After a consensus on both public and private finance from developed countries to developing countries, the next issue is to ensure that developed countries actually deliver as per the commitments. One of the strategies to ensure this is through accounting for public mitigation and adaptation finance commitments (Bhowmik 2013). According to Financing the Future (2015), financing from public sources can take a variety of forms among them direct bilateral and/or multilateral ODA finance flows, technological transfer arrangements, loan guarantees, and concessional debt. To achieve effective accountability, it is essential that robust monitoring and reporting and verification mechanisms be put in place to determine the relationship between support provided and the emissions reduction levels expected (CGDD 2015).

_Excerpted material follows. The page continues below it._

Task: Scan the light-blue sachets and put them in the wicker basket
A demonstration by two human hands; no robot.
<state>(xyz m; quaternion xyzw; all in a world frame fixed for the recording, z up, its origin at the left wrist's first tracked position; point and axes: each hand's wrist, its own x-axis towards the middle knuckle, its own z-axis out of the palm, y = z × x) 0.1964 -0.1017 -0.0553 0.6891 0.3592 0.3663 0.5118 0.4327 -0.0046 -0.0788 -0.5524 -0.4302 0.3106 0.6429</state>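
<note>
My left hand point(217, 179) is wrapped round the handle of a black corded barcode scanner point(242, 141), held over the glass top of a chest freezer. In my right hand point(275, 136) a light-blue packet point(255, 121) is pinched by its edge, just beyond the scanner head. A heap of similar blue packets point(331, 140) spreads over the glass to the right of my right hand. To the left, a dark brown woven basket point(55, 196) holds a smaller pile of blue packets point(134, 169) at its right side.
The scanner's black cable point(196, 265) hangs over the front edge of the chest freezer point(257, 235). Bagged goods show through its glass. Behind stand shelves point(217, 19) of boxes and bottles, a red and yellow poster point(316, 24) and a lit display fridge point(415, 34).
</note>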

Because eventually private financing is an integral part of funds from developed countries to developing countries, and even within countries, expectedly there can be significant challenges in accounting for privately sourced funds, especially ex ante (CGDD 2015). In case awarding of offset credits is subject to monitoring, reporting, and verification, then levels of emissions reduction can be done ex post. It is expected that ex ante emissions reduction estimation will be more challenging primarily because of the dollar amount that has been invested for a certain level of reduction will vary from time to time and within domestic ETS offset credit programs.  The amount of private financing used in mitigation activities will also be affected by regulations in developing countries pertaining offset credit programs. Moreover, in case leveraging measures are being used, it would be expected that these will further complicate accountability of private funding of mitigation and adaptation actions (Morel, Zhou, Cochran and Spencer 2015; CGDD 2015). These can however be solved through the established of a global climate registry for estimation of ex ante amounts of either public and private financing as well as their ex post performance in resource flow and mitigation realized.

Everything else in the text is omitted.